[Material provided]:
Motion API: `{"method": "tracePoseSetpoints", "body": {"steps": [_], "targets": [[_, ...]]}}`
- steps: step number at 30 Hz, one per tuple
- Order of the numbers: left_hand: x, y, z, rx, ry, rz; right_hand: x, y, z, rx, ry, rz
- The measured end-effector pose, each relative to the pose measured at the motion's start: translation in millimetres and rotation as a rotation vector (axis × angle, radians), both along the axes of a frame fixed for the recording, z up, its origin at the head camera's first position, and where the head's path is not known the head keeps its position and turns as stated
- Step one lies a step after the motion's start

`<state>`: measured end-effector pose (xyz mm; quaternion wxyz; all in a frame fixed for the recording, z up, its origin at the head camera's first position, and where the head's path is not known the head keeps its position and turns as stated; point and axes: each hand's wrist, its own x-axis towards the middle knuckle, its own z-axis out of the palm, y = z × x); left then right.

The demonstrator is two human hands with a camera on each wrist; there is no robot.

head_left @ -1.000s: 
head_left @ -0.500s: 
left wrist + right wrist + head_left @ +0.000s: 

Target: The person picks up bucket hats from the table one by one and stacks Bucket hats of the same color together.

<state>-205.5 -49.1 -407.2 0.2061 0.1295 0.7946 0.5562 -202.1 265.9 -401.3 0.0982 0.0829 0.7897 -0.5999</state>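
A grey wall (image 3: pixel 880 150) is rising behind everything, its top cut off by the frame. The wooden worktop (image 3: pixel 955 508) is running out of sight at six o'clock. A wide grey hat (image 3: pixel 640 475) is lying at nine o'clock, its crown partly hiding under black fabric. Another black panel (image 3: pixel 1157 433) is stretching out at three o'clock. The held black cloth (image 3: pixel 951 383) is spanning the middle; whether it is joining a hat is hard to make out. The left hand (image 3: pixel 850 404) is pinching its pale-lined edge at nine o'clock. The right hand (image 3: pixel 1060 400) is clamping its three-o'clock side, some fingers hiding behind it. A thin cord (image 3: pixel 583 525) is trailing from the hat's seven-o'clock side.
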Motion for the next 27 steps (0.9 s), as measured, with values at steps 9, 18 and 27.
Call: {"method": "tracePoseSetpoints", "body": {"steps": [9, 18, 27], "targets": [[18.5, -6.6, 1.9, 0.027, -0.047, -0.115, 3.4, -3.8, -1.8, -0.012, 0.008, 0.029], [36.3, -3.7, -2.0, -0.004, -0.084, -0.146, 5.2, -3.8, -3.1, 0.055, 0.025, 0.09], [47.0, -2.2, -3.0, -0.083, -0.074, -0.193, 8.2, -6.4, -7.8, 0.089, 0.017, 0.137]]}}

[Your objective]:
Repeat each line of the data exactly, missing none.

[Response]:
Motion API: `{"method": "tracePoseSetpoints", "body": {"steps": [_], "targets": [[_, ...]]}}`
- steps: step number at 30 Hz, one per tuple
- Order of the numbers: left_hand: x, y, z, rx, ry, rz; right_hand: x, y, z, rx, ry, rz
- The measured end-effector pose, each relative to the pose measured at the motion's start: translation in millimetres and rotation as a rotation vector (axis × angle, radians), both along the axes of a frame fixed for the recording, z up, its origin at the head camera's first position, and where the head's path is not known the head keeps its position and turns as stated
- Step one lies a step after the motion's start

`<state>`: measured end-effector pose (xyz mm; quaternion wxyz; all in a frame fixed for the recording, z up, its origin at the head camera's first position, and where the head's path is not known the head keeps its position and turns as stated; point and axes: each hand's wrist, its own x-axis towards the middle knuckle, its own z-axis out of the palm, y = z × x); left then right.

The demonstrator is two human hands with a camera on each wrist; there is no robot.

head_left @ -1.000s: 
head_left @ -0.500s: 
left wrist + right wrist + head_left @ +0.000s: 

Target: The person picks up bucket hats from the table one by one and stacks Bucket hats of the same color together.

<state>-205.5 -49.1 -407.2 0.2061 0.1295 0.7946 0.5562 -202.1 265.9 -401.3 0.0982 0.0829 0.7897 -0.5999</state>
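A grey wall (image 3: pixel 880 150) is rising behind everything, its top cut off by the frame. The wooden worktop (image 3: pixel 955 508) is running out of sight at six o'clock. A wide grey hat (image 3: pixel 640 475) is lying at nine o'clock, its crown partly hiding under black fabric. Another black panel (image 3: pixel 1157 433) is stretching out at three o'clock. The held black cloth (image 3: pixel 951 383) is spanning the middle; whether it is joining a hat is hard to make out. The left hand (image 3: pixel 850 404) is pinching its pale-lined edge at nine o'clock. The right hand (image 3: pixel 1060 400) is clamping its three-o'clock side, some fingers hiding behind it. A thin cord (image 3: pixel 583 525) is trailing from the hat's seven-o'clock side.
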Motion for the next 27 steps (0.9 s), as measured, with values at steps 9, 18 and 27.
Call: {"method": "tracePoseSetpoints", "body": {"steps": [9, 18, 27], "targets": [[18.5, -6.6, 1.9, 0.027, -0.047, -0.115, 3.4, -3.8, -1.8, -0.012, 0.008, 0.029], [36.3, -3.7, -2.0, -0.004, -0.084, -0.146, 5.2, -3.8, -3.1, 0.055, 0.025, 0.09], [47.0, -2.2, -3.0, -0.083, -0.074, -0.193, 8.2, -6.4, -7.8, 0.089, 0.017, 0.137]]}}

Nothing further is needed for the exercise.